* **Problem requirements**: The data below is to be transcribed word for word; pictures are to be excluded.

* **Information supplied**:
* * * *
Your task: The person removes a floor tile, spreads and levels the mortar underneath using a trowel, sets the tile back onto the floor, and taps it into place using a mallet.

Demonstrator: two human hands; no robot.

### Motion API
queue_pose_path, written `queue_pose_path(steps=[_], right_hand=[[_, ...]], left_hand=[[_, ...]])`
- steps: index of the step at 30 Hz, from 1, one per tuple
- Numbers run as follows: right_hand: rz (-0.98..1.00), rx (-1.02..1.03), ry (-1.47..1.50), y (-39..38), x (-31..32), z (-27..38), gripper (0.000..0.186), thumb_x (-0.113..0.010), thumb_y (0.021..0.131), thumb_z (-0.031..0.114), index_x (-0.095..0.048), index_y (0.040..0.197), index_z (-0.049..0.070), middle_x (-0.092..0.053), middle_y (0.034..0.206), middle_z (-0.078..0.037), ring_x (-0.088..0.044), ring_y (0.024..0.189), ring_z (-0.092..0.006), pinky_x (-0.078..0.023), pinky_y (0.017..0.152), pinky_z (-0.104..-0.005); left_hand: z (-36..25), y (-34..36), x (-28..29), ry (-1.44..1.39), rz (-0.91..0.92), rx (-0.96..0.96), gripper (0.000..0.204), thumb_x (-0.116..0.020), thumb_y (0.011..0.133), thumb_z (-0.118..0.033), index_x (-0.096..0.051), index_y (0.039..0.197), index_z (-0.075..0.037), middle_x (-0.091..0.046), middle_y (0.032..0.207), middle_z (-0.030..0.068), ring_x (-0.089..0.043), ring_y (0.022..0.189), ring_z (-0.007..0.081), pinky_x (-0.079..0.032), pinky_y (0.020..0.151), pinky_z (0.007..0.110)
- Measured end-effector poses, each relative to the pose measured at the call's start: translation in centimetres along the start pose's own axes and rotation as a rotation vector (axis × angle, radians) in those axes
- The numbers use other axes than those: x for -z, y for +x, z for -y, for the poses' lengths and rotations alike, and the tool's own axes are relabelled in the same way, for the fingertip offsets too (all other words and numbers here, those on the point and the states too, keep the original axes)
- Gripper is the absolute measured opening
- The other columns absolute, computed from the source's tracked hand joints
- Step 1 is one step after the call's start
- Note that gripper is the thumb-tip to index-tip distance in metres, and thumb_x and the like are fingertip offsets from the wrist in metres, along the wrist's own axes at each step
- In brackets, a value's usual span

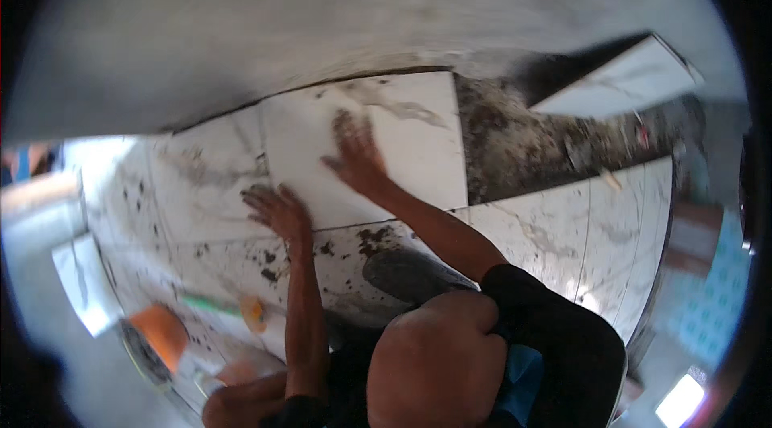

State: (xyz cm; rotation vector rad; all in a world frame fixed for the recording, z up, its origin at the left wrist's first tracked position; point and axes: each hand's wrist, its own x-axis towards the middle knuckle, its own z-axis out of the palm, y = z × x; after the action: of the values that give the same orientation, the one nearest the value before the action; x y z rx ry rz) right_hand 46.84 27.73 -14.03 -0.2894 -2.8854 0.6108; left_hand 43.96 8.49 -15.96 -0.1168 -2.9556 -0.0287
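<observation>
A large white floor tile [422,159] with grey veining lies against the wall, its right edge beside bare, rough ground. My right hand [358,156] rests on this tile with fingers spread, slightly blurred. Closer to me, my left hand [281,212] is also open, its fingers apart over the seam at the tile's lower left corner, partly above the neighbouring tile [205,163]. Neither hand holds anything. Dark crumbs of mortar dot the laid tiles around my left hand.
A cut white tile [627,82] leans on the wall at right, above the rough dirt strip [539,147]. My shoe [410,274] stands on the tiled floor. Lower left are an orange bucket [163,335] and a green-handled tool [211,305]. Brown boxes [693,239] sit far right.
</observation>
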Motion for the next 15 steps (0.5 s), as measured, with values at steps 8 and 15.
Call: queue_pose_path(steps=[8,15], right_hand=[[-0.499,-0.364,-0.15,-2.0,11.7,-7.7,0.072,-0.053,0.083,0.04,-0.027,0.134,-0.004,-0.026,0.139,-0.023,-0.022,0.13,-0.0373,-0.017,0.104,-0.053],[-0.288,-0.104,-0.055,-2.0,5.8,-2.9,0.069,-0.058,0.08,0.035,-0.031,0.131,-0.003,-0.026,0.14,-0.019,-0.021,0.131,-0.0329,-0.014,0.108,-0.0498]], left_hand=[[-4.5,-0.7,2.3,-0.155,0.168,-0.073,0.064,-0.025,0.094,-0.046,-0.015,0.14,-0.004,-0.013,0.146,0.0166,-0.009,0.136,0.0296,-0.007,0.107,0.05],[-1.9,0.6,2.3,-0.097,0.044,-0.059,0.059,-0.038,0.093,-0.035,-0.023,0.137,0.002,-0.02,0.143,0.0191,-0.015,0.134,0.033,-0.013,0.106,0.052]])
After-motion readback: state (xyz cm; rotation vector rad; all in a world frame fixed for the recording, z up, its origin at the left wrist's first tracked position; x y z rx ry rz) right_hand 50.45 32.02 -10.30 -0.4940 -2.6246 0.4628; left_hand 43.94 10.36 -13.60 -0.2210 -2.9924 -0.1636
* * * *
* **Exercise response**:
Your task: The person removes a floor tile, spreads and levels the mortar underneath using a trowel, sets the tile back onto the floor, and taps it into place using a mallet.

Demonstrator: two human hands; no robot.

### Motion API
queue_pose_path, written `queue_pose_path(steps=[_], right_hand=[[_, ...]], left_hand=[[_, ...]])`
- steps: index of the step at 30 Hz, from 1, one per tuple
- Numbers run as follows: right_hand: rz (-0.98..1.00), rx (-1.02..1.03), ry (-1.47..1.50), y (-39..38), x (-31..32), z (-27..38), gripper (0.000..0.186), thumb_x (-0.113..0.010), thumb_y (0.021..0.131), thumb_z (-0.031..0.114), index_x (-0.095..0.048), index_y (0.040..0.197), index_z (-0.049..0.070), middle_x (-0.092..0.053), middle_y (0.034..0.206), middle_z (-0.078..0.037), ring_x (-0.088..0.044), ring_y (0.024..0.189), ring_z (-0.092..0.006), pinky_x (-0.078..0.023), pinky_y (0.017..0.152), pinky_z (-0.104..-0.005); left_hand: z (-36..25), y (-34..36), x (-28..29), ry (-1.44..1.39), rz (-0.91..0.92), rx (-0.96..0.96), gripper (0.000..0.204), thumb_x (-0.116..0.020), thumb_y (0.011..0.133), thumb_z (-0.118..0.033), index_x (-0.096..0.051), index_y (0.039..0.197), index_z (-0.075..0.037), middle_x (-0.091..0.046), middle_y (0.032..0.207), middle_z (-0.030..0.068), ring_x (-0.089..0.043), ring_y (0.022..0.189), ring_z (-0.007..0.081), pinky_x (-0.079..0.032), pinky_y (0.020..0.151), pinky_z (0.007..0.110)
- Measured end-effector poses, each relative to the pose measured at the call's start: translation in centimetres along the start pose's own axes and rotation as a rotation vector (axis × angle, radians) in those axes
- The numbers use other axes than those: x for -z, y for +x, z for -y, for the poses' lengths and rotations alike, and the tool's own axes are relabelled in the same way, for the fingertip offsets too (all other words and numbers here, those on the point and the states too, keep the original axes)
- Gripper is the absolute measured opening
- The other columns absolute, computed from the source's tracked hand joints
- Step 1 is one step after the call's start
- Note that gripper is the thumb-tip to index-tip distance in metres, and thumb_x and the like are fingertip offsets from the wrist in metres, along the wrist's own axes at each step
- In brackets, a value's usual span


State: (xyz cm; rotation vector rad; all in a world frame fixed for the recording, z up, its origin at the left wrist's first tracked position; point and axes: each hand's wrist, its own x-axis towards the middle knuckle, its own z-axis out of the palm, y = z × x; after the action: of the values that give the same orientation, the one nearest the value before the action; x y z rx ry rz) right_hand 46.84 27.73 -14.03 -0.2894 -2.8854 0.6108; left_hand 43.96 8.49 -15.96 -0.1168 -2.9556 -0.0287
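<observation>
A large white floor tile [422,159] with grey veining lies against the wall, its right edge beside bare, rough ground. My right hand [358,156] rests on this tile with fingers spread, slightly blurred. Closer to me, my left hand [281,212] is also open, its fingers apart over the seam at the tile's lower left corner, partly above the neighbouring tile [205,163]. Neither hand holds anything. Dark crumbs of mortar dot the laid tiles around my left hand.
A cut white tile [627,82] leans on the wall at right, above the rough dirt strip [539,147]. My shoe [410,274] stands on the tiled floor. Lower left are an orange bucket [163,335] and a green-handled tool [211,305]. Brown boxes [693,239] sit far right.
</observation>
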Motion for the next 15 steps (0.5 s), as measured, with values at steps 8 and 15.
Call: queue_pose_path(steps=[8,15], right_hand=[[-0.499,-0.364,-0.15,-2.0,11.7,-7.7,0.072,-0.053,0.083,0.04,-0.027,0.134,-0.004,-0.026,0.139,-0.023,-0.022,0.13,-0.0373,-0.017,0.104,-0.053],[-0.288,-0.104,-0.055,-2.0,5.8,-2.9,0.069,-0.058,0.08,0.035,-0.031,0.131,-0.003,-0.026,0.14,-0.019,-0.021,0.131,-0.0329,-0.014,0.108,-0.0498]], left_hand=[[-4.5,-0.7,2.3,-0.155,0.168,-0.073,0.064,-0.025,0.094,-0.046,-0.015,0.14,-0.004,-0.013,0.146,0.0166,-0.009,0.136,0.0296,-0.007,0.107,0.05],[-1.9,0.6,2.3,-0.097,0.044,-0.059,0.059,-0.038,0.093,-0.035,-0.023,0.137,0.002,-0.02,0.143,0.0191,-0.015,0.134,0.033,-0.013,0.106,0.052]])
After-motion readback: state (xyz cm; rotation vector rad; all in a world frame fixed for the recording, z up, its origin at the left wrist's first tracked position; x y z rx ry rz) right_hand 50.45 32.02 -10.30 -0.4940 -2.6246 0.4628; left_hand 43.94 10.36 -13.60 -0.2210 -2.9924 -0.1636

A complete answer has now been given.